#### [TASK ITEM]
Search the entries below for the string "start" and give the number of lines that hold it, nothing else.

(Stored records)
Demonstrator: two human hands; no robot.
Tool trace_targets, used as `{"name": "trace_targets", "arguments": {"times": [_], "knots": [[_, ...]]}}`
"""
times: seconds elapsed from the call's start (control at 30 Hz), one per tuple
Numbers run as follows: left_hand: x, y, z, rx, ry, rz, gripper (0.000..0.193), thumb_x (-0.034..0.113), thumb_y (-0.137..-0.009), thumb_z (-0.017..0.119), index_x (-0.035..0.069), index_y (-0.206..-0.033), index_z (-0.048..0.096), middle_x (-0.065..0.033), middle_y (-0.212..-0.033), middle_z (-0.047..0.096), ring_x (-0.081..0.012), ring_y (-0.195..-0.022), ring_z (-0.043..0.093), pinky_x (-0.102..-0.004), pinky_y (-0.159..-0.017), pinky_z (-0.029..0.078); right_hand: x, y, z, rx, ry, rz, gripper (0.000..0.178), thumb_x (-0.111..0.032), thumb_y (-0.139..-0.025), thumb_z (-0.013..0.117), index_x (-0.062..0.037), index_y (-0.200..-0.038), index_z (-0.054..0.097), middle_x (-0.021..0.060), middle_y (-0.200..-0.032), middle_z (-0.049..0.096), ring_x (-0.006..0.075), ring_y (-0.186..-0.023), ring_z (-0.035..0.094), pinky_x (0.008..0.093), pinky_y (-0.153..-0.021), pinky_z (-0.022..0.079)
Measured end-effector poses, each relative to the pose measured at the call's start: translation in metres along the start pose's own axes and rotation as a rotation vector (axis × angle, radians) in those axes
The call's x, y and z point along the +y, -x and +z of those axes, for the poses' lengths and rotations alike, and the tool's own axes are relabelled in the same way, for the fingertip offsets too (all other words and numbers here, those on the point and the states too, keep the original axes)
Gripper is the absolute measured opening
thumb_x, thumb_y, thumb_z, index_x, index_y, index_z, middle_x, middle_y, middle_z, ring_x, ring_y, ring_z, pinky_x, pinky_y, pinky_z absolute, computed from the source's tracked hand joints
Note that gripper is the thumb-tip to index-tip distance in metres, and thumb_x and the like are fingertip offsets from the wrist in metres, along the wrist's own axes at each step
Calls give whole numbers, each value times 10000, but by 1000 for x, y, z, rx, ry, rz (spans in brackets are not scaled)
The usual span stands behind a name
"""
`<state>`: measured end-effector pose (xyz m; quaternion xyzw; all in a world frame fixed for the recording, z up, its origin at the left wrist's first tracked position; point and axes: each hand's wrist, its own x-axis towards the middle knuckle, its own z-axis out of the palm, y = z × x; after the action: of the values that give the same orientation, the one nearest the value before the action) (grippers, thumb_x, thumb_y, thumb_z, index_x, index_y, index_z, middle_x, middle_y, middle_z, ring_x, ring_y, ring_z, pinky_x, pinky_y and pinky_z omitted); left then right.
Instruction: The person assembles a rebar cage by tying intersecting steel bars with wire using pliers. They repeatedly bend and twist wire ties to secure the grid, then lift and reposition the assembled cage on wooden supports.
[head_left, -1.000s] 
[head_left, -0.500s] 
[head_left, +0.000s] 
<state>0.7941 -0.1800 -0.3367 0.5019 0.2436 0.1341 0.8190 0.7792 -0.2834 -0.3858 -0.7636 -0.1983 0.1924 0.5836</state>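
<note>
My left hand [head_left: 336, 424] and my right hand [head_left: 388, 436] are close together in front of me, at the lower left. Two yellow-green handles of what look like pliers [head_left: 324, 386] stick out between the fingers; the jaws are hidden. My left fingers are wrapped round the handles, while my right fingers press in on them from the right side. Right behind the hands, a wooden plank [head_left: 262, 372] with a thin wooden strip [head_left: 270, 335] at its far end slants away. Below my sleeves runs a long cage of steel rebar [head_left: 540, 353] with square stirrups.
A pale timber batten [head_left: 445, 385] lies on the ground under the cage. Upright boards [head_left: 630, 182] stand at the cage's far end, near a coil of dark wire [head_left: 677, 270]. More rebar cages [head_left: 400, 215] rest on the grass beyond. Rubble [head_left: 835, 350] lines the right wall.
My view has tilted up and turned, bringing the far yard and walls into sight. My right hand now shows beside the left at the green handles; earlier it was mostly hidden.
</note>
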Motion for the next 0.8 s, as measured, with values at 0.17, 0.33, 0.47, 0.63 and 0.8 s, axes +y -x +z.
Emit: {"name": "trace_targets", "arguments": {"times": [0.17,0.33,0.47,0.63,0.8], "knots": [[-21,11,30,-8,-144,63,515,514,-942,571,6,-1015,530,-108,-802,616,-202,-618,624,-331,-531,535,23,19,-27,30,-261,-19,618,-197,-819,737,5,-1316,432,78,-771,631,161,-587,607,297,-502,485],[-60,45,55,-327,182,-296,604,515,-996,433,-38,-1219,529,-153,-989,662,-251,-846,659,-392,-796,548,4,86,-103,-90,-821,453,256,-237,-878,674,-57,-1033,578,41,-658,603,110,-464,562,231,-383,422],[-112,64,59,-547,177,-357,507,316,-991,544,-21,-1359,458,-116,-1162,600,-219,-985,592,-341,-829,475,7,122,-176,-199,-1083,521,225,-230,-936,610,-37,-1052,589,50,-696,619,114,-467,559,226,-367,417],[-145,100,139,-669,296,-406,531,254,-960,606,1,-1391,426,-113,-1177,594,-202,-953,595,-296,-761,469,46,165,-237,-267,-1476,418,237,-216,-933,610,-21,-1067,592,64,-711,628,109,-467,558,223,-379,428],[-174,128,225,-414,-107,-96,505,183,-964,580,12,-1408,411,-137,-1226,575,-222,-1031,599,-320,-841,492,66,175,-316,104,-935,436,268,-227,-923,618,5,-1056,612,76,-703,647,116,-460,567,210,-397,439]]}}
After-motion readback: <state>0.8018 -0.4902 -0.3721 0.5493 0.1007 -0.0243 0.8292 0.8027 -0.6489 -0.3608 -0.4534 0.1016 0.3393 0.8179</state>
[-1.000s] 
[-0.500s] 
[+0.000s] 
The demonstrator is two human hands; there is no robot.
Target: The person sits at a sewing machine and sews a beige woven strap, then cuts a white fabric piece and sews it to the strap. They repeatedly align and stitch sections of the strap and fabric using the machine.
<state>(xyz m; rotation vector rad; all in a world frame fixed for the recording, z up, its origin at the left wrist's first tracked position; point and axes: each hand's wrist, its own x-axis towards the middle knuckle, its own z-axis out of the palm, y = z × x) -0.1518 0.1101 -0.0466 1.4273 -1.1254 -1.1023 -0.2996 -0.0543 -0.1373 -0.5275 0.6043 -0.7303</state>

#### [ANSWER BOX]
2